Même si Louis XV réside peu à Versailles, il fait embellir le château qui fut le cadre de fêtes somptueuses comme le peint Charles Nicolas Cochin dit le Jeune pour le mariage de Madame Première en 1739 ou celui du Dauphin en 1747 ou encore Jean Michel Moreau qui dessine le Festin du mariage du Dauphin et de Marie Antoinette en mai 1770 dans la nouvelle salle de l’Opéra Royal. Louis XV se créé des endroits plus intimes comme le Cabinet de la Pendule ou l’Arrière Cabinet servant de bureau au Secret du roi, y instaure les soupers des petits appartements en comité restreint qui deviennent des moments de convivialité resserrant les liens entre le roi et la noblesse. Il reprend les habitudes de Louis XIV et fait des séjours à Marly, puis Meudon, au château de Bellevue, de la Muette tous représentés par Pierre Denis Martin.

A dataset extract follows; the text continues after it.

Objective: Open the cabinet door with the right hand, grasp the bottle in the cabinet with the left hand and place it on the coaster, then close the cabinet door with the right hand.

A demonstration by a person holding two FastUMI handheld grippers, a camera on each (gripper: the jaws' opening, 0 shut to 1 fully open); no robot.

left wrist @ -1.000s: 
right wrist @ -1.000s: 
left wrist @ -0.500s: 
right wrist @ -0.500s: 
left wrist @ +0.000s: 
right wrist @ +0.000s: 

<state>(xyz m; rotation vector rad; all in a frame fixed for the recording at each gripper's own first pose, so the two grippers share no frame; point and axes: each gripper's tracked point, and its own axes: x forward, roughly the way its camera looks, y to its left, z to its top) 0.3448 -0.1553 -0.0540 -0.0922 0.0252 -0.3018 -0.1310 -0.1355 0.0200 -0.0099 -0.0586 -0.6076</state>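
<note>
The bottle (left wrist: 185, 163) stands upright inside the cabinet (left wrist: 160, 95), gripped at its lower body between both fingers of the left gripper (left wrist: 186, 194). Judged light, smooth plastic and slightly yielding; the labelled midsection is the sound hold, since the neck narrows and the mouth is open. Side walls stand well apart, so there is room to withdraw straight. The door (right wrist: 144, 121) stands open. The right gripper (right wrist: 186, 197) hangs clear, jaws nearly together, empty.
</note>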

Même si Louis XV a une préférence pour les sciences, avec ses ministres et conseillers il va créer une collection officielle de textes législatifs ; promouvoir l’artisanat français en reconstituant la Vaisselle d’Or de son arrière grand père ; transformer la Manufacture de Sèvres en manufacture royale, favoriser les soieries de Lyon ; faire appel aux peintres pour de nouvelles œuvres d’Histoire comme le Repas chez Simon le Pharisien par Véronèse ; achever les ornements du bassin de Neptune ; avec l’aide de Madame de pompadour, les Bâtiments du Roi vont prendre de l’essor et réaménager les salons, la nouvelle aile Gabriel, le Petit Trianon, l’Opéra Royal ; puis réaliser des monuments dans Versailles, ou dans Paris comme le Panthéon (belle œuvre de Pierre Antoine Demachy), ou encore l’école militaire et l’hôtel du Garde Meuble (devenu ministère de la Marine) d’Ange Jacques Gabriel. N’oublions pas le style Louis XV : synonyme d’élégance et de raffinement de l’art de vivre à la Française grâce au sculpteur Jacques Verberckt.

Notre avis

Par ce nouveau style de biographie, Alexandre Maral rend le personnage très intéressant. Chaque étape importante de la vie du roi est agrémentée d’œuvres d’art, de très belles reproductions de tableaux, dont les textes sont bien détaillés. C’est une belle biographie, adaptée à Tous qui change vraiment de l’habitude des textes longs et difficiles ! Un bel ouvrage !

L’auteur

Alexandre Maral, diplômé de l’Ecole du Louvre, y enseignant l’histoire de l’art des XVIIè et XVIIIè siècles, est conservateur en chef au château de Versailles, chargé des collections de sculpture. Plusieurs fois commissaire d’exposition au château, il a déjà publié « La Chapelle Royale de Versailles sous Louis XIV. Cérémonial, liturgie et musique » en 2002, « La Chapelle Royale de Versailles. Le dernier grand chantier de Louis XIV » publié en 2011 et une biographie « Madame de Maintenon. A l’ombre du Roi-Soleil » en 2011.

Louis XV, le roi pacifique, par Alexandre Maral. Editions Ouest-France, février 2012.